**ABOUT THIS TASK:**
Take each line in the entries below that holds "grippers" and show it.

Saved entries
--*--

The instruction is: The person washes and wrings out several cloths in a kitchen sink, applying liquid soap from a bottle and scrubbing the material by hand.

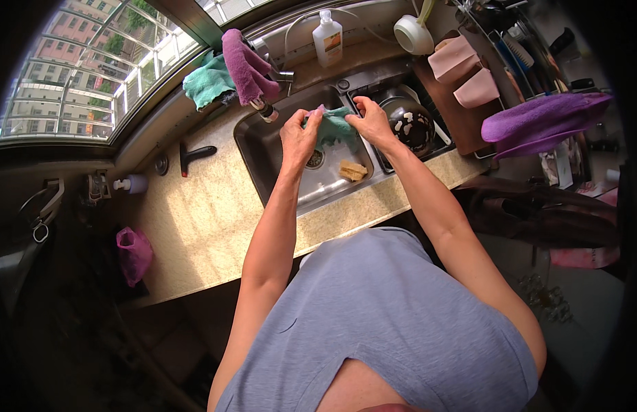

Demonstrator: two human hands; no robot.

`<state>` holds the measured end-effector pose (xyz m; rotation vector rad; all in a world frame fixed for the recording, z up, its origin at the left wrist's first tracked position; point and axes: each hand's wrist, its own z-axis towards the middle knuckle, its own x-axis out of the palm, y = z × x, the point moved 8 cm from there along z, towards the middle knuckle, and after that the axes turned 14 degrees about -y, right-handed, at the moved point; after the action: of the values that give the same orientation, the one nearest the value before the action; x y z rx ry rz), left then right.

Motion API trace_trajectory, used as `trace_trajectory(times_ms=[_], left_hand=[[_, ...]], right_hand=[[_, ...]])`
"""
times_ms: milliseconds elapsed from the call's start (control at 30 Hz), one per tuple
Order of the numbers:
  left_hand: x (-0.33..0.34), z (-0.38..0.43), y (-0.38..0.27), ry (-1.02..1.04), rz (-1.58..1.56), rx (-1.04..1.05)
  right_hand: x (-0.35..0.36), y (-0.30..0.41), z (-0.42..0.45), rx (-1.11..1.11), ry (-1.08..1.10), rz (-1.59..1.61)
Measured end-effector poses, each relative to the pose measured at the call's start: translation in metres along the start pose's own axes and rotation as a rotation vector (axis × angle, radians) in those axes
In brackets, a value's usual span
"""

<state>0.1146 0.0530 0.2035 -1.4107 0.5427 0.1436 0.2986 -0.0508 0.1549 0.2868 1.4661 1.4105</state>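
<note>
A teal cloth point(337, 123) is stretched between my two hands above the stainless steel sink basin point(323, 188). My left hand point(301, 131) pinches its left end, where a bit of pink shows. The cloth's right edge is held by my right hand point(371, 122) between thumb and fingers. Below the cloth, a yellow-brown sponge point(352, 170) lies on the basin floor, right of the drain strainer point(315, 159). A pink cloth point(249, 67) hangs over the faucet point(268, 112), to the left of my hands. Part of the teal cloth is hidden behind my fingers.
Right of the basin, a dark pan or lid point(414, 123) sits in a rack. A white pump bottle point(328, 40) stands behind the sink. Another teal cloth point(209, 80) hangs by the window. On the left counter lie a black-handled tool point(195, 154) and a pink plastic bag point(133, 255).
</note>
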Motion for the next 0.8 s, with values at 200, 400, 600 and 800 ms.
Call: trace_trajectory(times_ms=[200,400,600,800], left_hand=[[0.023,-0.013,-0.044,-0.001,0.075,0.265],[0.043,-0.069,-0.090,0.443,0.483,0.477],[0.052,-0.007,-0.069,0.283,-0.649,-0.220],[0.111,0.030,-0.023,0.070,-1.906,-0.821]], right_hand=[[0.070,-0.012,-0.063,0.768,0.470,0.626],[0.075,0.033,-0.061,0.783,0.617,1.275],[0.051,0.021,-0.060,0.690,0.561,1.179],[0.021,0.099,-0.069,0.122,0.182,0.700]])
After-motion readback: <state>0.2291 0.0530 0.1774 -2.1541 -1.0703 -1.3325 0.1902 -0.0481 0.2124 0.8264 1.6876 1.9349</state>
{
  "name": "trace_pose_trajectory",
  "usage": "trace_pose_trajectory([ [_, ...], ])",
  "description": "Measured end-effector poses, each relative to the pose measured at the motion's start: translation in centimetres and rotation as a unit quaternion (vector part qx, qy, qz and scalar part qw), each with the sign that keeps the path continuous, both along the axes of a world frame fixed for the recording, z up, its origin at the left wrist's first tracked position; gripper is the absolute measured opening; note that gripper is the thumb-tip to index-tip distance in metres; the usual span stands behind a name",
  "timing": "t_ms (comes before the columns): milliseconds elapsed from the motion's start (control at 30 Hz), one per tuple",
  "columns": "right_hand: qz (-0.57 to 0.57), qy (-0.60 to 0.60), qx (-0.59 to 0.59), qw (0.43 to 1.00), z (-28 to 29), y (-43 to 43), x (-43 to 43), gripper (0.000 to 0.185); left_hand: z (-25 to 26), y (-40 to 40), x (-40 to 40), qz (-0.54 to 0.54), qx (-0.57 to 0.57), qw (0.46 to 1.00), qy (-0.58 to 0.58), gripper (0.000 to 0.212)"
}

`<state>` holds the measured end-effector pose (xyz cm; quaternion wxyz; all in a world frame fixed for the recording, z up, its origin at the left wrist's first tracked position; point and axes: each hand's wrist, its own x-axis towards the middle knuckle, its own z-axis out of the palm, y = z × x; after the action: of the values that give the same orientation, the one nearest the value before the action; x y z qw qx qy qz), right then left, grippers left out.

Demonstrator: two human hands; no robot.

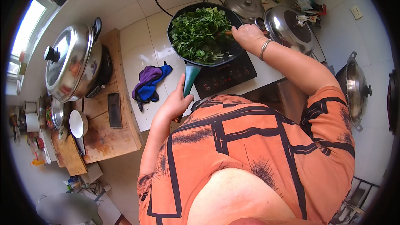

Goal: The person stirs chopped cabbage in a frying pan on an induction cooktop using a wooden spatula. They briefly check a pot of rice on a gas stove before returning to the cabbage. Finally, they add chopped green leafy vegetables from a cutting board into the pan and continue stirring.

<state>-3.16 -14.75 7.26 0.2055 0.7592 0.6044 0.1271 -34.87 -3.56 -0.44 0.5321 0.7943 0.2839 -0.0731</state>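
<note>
Chopped leafy greens (pixel 200 34) heap up in a dark frying pan (pixel 229 59), which rests on a black induction cooktop (pixel 223 79) with lit red marks. My left hand (pixel 178 100) is closed around the pan's green handle (pixel 191 78). Over the pan's right rim, my right hand (pixel 248 37) grips a brown wooden utensil (pixel 228 32); its far end is hidden among the leaves. A few pale bits lie on the bare pan floor near the right side.
Left of the pan lies a purple and blue cloth (pixel 150 82). A wooden table (pixel 103 140) holds a large lidded electric pot (pixel 73 65), a phone (pixel 114 110) and a white bowl (pixel 78 123). Metal lids (pixel 245 6) and a lidded steel pot (pixel 289 29) stand close by on the right.
</note>
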Motion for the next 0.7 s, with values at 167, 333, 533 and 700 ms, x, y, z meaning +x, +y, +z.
trace_pose_trajectory([
  [167, -0.047, 0.024, -0.061, 0.997, 4.3, -2.0, 0.8, 0.015, -1.7, 0.1, -0.3, 0.01, 0.042, 0.998, -0.038, 0.084],
  [333, -0.058, 0.024, -0.039, 0.997, 11.5, -2.5, -0.5, 0.02, -1.5, -0.1, -0.4, 0.021, 0.022, 0.999, -0.029, 0.084],
  [533, -0.022, 0.05, 0.045, 0.997, 9.9, 3.8, 3.9, 0.021, -1.9, -0.1, -0.2, 0.021, 0.028, 0.999, -0.041, 0.083],
  [700, -0.022, 0.059, 0.013, 0.998, 7.8, 10.1, 8.0, 0.023, -0.3, -0.3, -0.1, 0.028, -0.018, 0.999, -0.002, 0.083],
])
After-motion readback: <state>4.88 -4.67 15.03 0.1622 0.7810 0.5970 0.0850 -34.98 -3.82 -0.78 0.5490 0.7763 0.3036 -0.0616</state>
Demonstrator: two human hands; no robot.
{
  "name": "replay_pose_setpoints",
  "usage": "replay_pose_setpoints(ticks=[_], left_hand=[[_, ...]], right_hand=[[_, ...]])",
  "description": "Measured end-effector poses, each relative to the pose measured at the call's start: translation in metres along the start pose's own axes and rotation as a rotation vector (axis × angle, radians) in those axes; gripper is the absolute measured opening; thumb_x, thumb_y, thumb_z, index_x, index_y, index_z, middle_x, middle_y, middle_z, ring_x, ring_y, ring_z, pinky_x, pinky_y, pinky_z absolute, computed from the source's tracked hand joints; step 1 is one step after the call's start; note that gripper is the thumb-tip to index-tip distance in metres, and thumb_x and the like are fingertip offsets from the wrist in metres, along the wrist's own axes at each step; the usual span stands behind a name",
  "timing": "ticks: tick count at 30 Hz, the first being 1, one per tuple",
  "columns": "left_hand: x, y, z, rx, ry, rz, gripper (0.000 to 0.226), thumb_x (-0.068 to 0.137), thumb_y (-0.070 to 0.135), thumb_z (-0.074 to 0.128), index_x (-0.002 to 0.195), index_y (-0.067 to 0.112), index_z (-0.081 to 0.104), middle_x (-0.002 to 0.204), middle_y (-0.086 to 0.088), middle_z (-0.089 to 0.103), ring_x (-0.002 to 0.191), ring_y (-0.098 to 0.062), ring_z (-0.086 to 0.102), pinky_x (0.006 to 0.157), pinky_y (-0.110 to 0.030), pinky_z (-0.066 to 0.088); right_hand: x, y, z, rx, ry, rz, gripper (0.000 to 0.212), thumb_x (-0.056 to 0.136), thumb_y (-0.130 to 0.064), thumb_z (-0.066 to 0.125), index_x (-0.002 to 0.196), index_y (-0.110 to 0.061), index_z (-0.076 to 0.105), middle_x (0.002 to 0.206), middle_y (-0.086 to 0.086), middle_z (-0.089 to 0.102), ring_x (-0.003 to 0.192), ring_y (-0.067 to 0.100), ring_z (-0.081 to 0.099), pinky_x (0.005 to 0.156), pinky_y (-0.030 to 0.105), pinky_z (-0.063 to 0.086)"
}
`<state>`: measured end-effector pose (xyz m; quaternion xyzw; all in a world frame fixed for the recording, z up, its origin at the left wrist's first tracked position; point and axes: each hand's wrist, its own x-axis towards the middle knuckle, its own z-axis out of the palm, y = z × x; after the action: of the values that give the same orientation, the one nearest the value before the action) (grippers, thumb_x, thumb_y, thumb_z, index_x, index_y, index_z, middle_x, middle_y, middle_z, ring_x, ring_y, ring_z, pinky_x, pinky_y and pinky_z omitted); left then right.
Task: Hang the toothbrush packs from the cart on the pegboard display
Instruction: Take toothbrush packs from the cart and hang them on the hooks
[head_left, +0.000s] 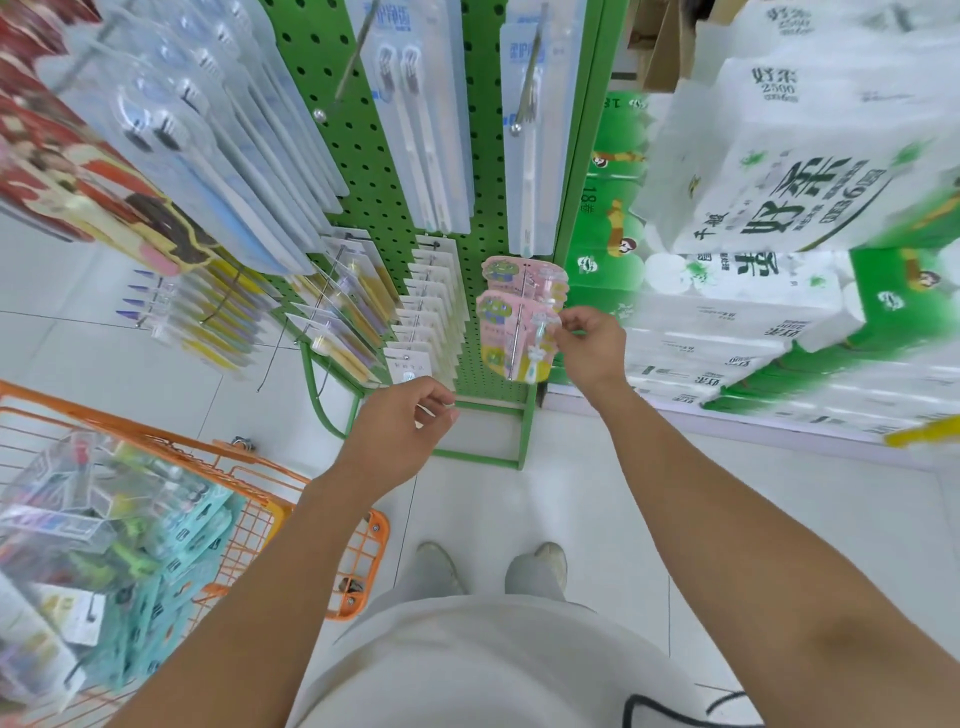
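The orange wire cart (249, 488) at lower left holds many boxed packs, so plenty is left. The left hand (400, 421) hangs loosely curled, empty. The right hand (589, 345) pinches a pink cartoon toothbrush pack (511, 332) on the green pegboard (384, 171) hook.

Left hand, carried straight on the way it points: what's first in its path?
Probably the front white card pack on the lower hook row, just beyond the left hand; the green pegboard lies behind. Depth is unclear.
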<state>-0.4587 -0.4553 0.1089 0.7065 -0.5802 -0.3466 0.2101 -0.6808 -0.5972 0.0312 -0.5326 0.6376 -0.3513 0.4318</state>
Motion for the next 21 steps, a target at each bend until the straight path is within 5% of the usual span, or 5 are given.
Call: replay_pose_setpoints(ticks=[4, 9, 15, 21], left_hand=[[-0.011, -0.002, -0.005, -0.02, 0.031, -0.015, 0.005, 0.092, 0.026, 0.07, 0.097, 0.027, 0.068, 0.09, 0.013, 0.068, 0.081, 0.002, 0.063, 0.073, -0.013, 0.05], [-0.03, -0.006, -0.008, -0.017, 0.067, -0.072, 0.007, 0.093, 0.026, 0.069, 0.1, 0.024, 0.07, 0.092, 0.012, 0.069, 0.084, 0.0, 0.065, 0.077, -0.017, 0.051], [-0.054, -0.021, -0.004, -0.053, 0.136, -0.135, 0.005, 0.093, 0.025, 0.069, 0.098, 0.025, 0.07, 0.091, 0.014, 0.069, 0.082, 0.004, 0.064, 0.069, -0.004, 0.045], [-0.081, -0.058, -0.018, -0.133, 0.275, -0.267, 0.002, 0.092, 0.021, 0.071, 0.093, 0.023, 0.071, 0.085, 0.014, 0.067, 0.069, 0.005, 0.061, 0.059, -0.007, 0.045]], right_hand=[[0.024, -0.017, -0.002, -0.002, 0.016, -0.014, 0.007, 0.089, -0.003, 0.072, 0.095, -0.006, 0.069, 0.077, -0.004, 0.06, 0.068, 0.006, 0.055, 0.06, 0.003, 0.043], [0.044, -0.023, -0.004, -0.048, 0.027, 0.006, 0.009, 0.09, -0.007, 0.072, 0.087, -0.012, 0.066, 0.08, 0.001, 0.064, 0.074, 0.015, 0.058, 0.059, 0.012, 0.044], [0.054, -0.022, -0.008, 0.035, -0.003, 0.141, 0.016, 0.085, -0.011, 0.079, 0.078, -0.02, 0.068, 0.079, -0.004, 0.067, 0.08, 0.018, 0.066, 0.087, 0.038, 0.06], [-0.016, -0.026, -0.029, -0.014, 0.246, 0.18, 0.033, 0.084, -0.02, 0.074, 0.116, -0.013, 0.068, 0.113, 0.001, 0.067, 0.097, 0.011, 0.061, 0.099, 0.031, 0.051]])
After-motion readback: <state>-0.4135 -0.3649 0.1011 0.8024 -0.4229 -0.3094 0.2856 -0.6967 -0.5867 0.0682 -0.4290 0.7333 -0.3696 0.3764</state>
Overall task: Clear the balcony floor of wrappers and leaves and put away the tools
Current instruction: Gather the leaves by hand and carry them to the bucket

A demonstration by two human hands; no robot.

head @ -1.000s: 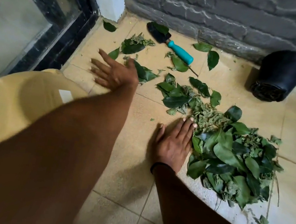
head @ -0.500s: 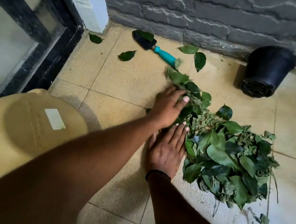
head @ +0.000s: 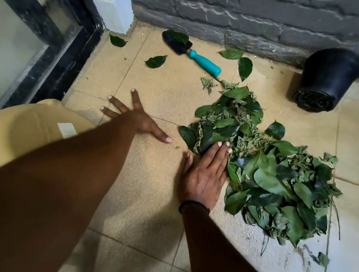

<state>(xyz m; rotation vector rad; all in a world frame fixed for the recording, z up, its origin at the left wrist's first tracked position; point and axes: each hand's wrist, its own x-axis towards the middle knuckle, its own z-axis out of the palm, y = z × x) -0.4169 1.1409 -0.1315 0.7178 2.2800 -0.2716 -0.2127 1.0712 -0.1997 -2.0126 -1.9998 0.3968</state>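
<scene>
With the right hand flat, fingers together, walling the leaf pile, the left hand (fingers spread) should sweep low, gathering stray leaves.

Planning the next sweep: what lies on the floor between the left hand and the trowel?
In the head view, mostly bare tile separates the left hand from the trowel; only one loose leaf lies there, nearer the trowel.

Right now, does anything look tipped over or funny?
Yes. The black pot lies on its side by the grey wall, its opening facing the floor tiles, and a leaf sits on the blade of the teal-handled trowel.
</scene>
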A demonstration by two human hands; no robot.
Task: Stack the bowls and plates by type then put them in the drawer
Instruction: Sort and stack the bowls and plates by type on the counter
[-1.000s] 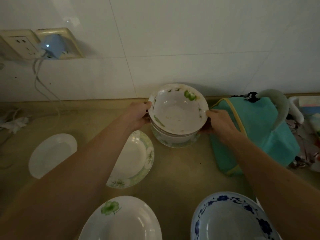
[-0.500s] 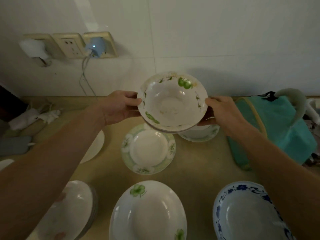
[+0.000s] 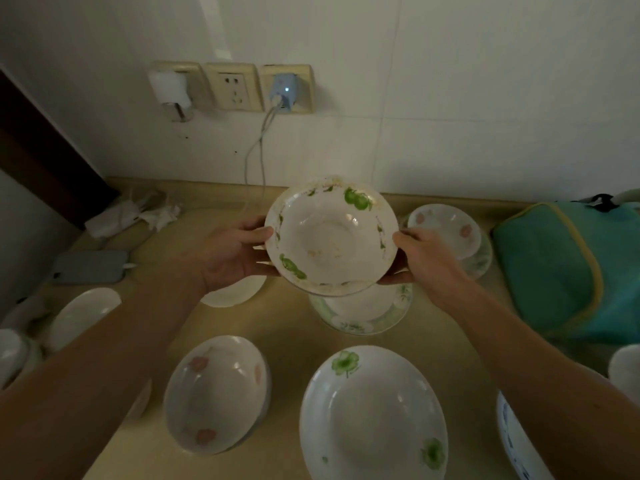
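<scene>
A white bowl with green fruit prints [image 3: 330, 237] hangs in the air above the counter. My left hand [image 3: 232, 251] grips its left rim and my right hand [image 3: 426, 258] grips its right rim, thumbs on top. Under it sits a green-rimmed plate [image 3: 370, 315]. A pink-flower plate [image 3: 446, 233] lies behind my right hand. Nearer me are a pink-flower bowl stack [image 3: 214, 393] and a large clover-print bowl [image 3: 374, 417]. No drawer is in view.
A teal cloth bag [image 3: 568, 268] sits at the right. White plates [image 3: 81, 317] lie at the left, one [image 3: 235, 292] under my left wrist. A blue-pattern bowl [image 3: 516, 441] is at the lower right. A phone [image 3: 90, 266] and a charger cable [image 3: 258, 147] are near the wall.
Both hands have lifted the green-print bowl off its stack and carried it left, over the green-rimmed plate. The view has swung left, showing more dishes.
</scene>
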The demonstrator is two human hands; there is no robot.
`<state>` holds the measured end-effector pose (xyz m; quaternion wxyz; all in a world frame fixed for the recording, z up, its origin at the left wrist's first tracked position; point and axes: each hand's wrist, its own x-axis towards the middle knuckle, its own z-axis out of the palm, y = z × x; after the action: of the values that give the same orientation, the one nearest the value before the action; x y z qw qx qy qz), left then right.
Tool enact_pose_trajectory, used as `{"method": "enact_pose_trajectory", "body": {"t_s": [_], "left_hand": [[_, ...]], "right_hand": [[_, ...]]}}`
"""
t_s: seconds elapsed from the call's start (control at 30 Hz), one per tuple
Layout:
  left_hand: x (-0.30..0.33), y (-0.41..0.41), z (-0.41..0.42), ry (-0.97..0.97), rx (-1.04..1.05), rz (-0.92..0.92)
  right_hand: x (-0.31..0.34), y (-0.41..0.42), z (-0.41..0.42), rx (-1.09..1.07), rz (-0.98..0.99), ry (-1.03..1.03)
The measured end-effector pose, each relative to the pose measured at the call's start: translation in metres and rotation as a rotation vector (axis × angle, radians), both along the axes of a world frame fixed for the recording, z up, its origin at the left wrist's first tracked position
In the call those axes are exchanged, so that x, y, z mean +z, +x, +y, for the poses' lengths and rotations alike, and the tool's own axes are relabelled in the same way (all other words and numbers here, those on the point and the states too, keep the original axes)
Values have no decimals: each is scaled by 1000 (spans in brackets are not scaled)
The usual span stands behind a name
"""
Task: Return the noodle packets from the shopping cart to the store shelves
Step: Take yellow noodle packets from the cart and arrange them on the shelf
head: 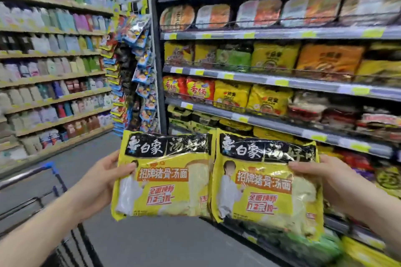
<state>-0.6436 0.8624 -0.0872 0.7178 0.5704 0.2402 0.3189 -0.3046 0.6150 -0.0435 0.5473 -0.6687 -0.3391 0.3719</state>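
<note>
Two yellow noodle packets with black tops are held up side by side in front of me. My left hand grips the left noodle packet by its left edge. My right hand grips the right noodle packet by its right edge. The right packet overlaps the left one slightly at the middle. Both hang upright in the aisle, in front of the lower noodle shelves on the right. The shopping cart with a blue handle stands at the lower left, under my left forearm.
Shelves on the right hold yellow, red and orange noodle packs and boxed meals above. A hanging rack of snack bags stands at the shelf end. Bottles fill the far left shelves. Grey aisle floor runs between.
</note>
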Motion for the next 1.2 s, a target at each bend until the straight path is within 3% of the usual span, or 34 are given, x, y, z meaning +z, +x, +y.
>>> {"method": "enact_pose_trajectory", "body": {"t_s": [0.27, 0.57, 0.87, 1.2], "left_hand": [[-2, 172, -71, -35, -354, -8], [10, 320, -229, 11, -700, 28], [3, 424, -375, 62, -855, 18], [11, 541, -458, 93, -912, 28]], "right_hand": [[-11, 50, -187, -390, 49, 6], [-5, 80, -381, -719, 44, -13], [-6, 119, -534, -891, 10, -35], [-16, 192, -619, -1000, 46, 48]]}}
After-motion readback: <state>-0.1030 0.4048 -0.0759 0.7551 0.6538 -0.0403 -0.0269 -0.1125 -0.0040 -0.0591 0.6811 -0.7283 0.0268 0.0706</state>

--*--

**ANSWER FOR THE TASK:**
`<state>` holds the measured end-effector pose (xyz cm; quaternion wxyz; all in a world frame fixed for the recording, z up, its origin at the left wrist's first tracked position; point and axes: each hand's wrist, its own x-axis towards the middle knuckle, its own z-axis out of the palm, y = z × x; after the action: of the values that give the same orientation, the one nearest the value before the action; x y z qw qx qy qz), right then left, grippers left out.
`<state>`: measured end-effector pose (xyz m; quaternion xyzw; all in a world frame fixed for the recording, z up, its origin at the left wrist's first tracked position; point and axes: each hand's wrist, its own x-axis towards the middle knuckle, its own z-axis out of the palm, y = z × x; after the action: of the values that give the same orientation, the one nearest the value before the action) (grippers, thumb_x, thumb_y, thumb_z, index_x, index_y, index_z, middle_x, middle_y, middle_z, ring_x, ring_y, ring_z, pinky_x, pinky_y and pinky_z omitted); left then right.

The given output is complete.